A yearly market performance report compiled by the Botswana Stock Exchange (BSE) indicates from a sectoral perspective the reduction of the listed local banks’ weight to the domestic company Index (DCI).
The DCI tracks the performance of domestic companies trading on the BSE and contains information on the local bourse between January and December 2016.
Based on sectoral contributions to the performance of the DCI, the report says the weight of the banking sector has been the most significant.
“However, the market capitalisation of the banking sector relative to total domestic market capitalisation has declined from 46.9 percent in 2012 to 30.5 percent in 2016 primarily due to additional listings in other sectors such as the retail and wholesaling and ICT over the years.
This has helped to reduce the reliance of the DCI on the banking sector performance which is ideal given that the index should to a larger extent be representative of the overall performance of all companies listed on the Exchange,” it says.
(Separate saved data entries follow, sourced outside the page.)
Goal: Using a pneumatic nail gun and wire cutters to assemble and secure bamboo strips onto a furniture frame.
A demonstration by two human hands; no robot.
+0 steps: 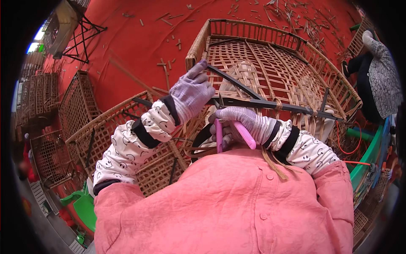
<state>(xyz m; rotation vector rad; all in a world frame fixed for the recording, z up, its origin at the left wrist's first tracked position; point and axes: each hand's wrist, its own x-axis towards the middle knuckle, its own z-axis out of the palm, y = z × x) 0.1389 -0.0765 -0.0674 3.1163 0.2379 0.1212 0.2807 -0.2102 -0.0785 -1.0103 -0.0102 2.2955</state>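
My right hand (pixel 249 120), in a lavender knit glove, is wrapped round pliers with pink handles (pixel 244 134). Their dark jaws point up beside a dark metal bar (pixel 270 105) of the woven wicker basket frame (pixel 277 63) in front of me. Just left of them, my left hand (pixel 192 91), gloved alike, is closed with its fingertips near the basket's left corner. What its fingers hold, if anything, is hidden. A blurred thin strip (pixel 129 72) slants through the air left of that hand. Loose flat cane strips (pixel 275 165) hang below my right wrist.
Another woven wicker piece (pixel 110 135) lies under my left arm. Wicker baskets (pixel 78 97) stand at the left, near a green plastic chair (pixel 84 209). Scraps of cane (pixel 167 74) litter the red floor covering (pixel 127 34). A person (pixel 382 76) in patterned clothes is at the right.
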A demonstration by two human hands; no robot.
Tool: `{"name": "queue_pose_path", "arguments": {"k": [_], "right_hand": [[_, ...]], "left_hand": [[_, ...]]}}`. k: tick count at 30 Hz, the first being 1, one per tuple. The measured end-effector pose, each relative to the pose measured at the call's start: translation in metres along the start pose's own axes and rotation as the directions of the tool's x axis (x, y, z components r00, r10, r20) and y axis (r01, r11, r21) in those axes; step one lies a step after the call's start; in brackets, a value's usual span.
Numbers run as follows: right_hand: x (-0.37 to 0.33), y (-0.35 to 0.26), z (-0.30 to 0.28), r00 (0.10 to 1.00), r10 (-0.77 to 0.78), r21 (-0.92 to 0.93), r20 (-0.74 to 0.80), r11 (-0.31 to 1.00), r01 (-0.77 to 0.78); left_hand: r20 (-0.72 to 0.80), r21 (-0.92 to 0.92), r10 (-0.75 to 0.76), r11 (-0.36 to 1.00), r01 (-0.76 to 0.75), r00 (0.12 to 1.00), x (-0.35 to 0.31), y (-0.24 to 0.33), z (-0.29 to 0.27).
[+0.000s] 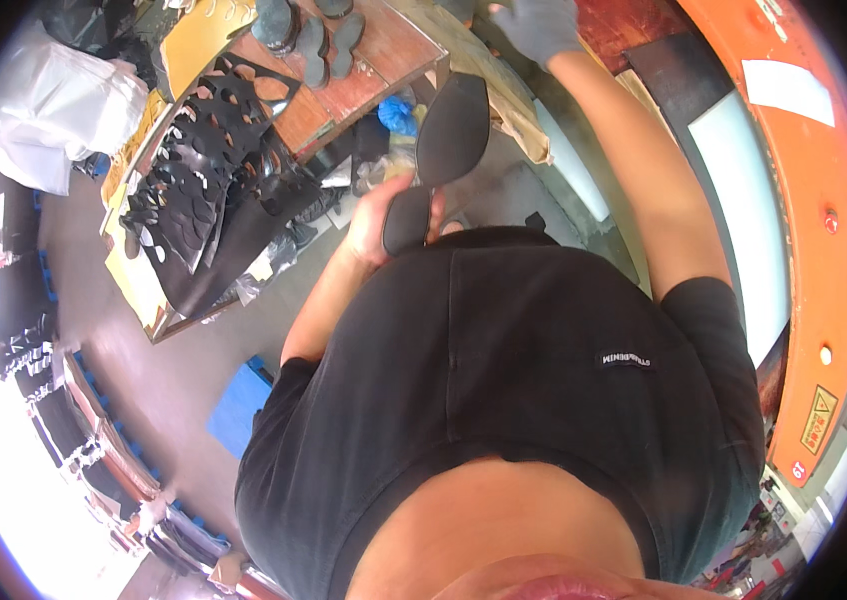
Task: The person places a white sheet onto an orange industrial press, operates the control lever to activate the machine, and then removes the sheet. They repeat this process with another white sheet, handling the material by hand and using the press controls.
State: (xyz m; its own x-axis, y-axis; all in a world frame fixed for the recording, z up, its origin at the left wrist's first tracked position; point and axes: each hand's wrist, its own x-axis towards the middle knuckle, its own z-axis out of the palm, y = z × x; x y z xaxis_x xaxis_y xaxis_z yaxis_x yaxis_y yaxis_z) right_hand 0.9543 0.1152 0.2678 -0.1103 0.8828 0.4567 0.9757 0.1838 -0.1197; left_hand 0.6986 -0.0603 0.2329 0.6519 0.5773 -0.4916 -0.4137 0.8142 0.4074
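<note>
My left hand [375, 218] is closed round the narrow end of a black shoe sole [453, 130]. The sole stands up in front of my body, its wider end pointing away from me. Its face is smooth and dark. My right hand [540, 28], in a grey glove, reaches out to the far edge of the view, beside the reddish-brown surface [633, 25] by the orange machine. Part of that hand is cut off at the rim, so what its fingers do does not show clearly.
Several dark soles [314, 50] lie on a worn wooden table [383, 55] at the far left. Black sheets with cut-out holes [208, 150] are heaped nearer. A blue crumpled bag [397, 116] hangs by the table's edge. An orange machine frame [813, 200] curves along the right.
</note>
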Motion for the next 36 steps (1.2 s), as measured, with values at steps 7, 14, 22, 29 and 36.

Market capitilisation refers to the number of issued and outstanding securities listed for trading for an individual issue multiplied by the price to give the market value.
According to the report, the overall performance of the DCI registered a decline of 11.3 percent in 2016, the cause of which is said to be from the negative performance of the retail and wholesale, banking and the financial services and insurance and the information and communications technology sectors.
In total, the report says, these four sectors contributed to the decline by 15.8 percentage points. This decline is higher than the positive contribution made by Property & Property Trust, Energy, Security and Tourism sectors at 4.5 percentage points.
In other news, it seems that the reduced influence of the banking sector to the DCI is not the only change that has been observed within the banking sector. The E-consult economic review for the 2016 fourth quarter observed declining liquidity in the banking sector, which it indicated as a potential “troubling” sign.
It identified capital outflows and the spending pattern of pararastals prior to the end of the government fiscal year.
“In view of the emerging interest rate differential between Botswana and South Africa (where rates have been rising), and the strengthening SA rand, such outflows are to be expected. Declining returns on the Botswana Stock Exchange and in the property market, coupled with perceptions of a deteriorating business environment and economic growth prospects, may also be driving capital outflows,” the report says.
“There are also indications that government is delaying or deferring payment due to firms for the procurement of goods and services. This means less money deposited in the banking system and greater use of loans and overdrafts, which further reduces liquidity,” according to E-consult.
The review, however, indicated that currently there are no major liquidity related concerns but pointed toward keeping a close eye to the banking system developments.
The additional listing of companies outside the banking sector is a sign of diversification of sectoral listing on the BSE which the bourse regards a welcome development.
On a measure of liquidity however the banking sector made the highest contribution to market liquidity as cited by the report. “The Financial Services sector contributed the highest to market liquidity on account of the liquidity ratio followed by the retail and wholesaling sector. The two sectors contributed 1.88 percent and 1.34 percent during the year under review,” says the report.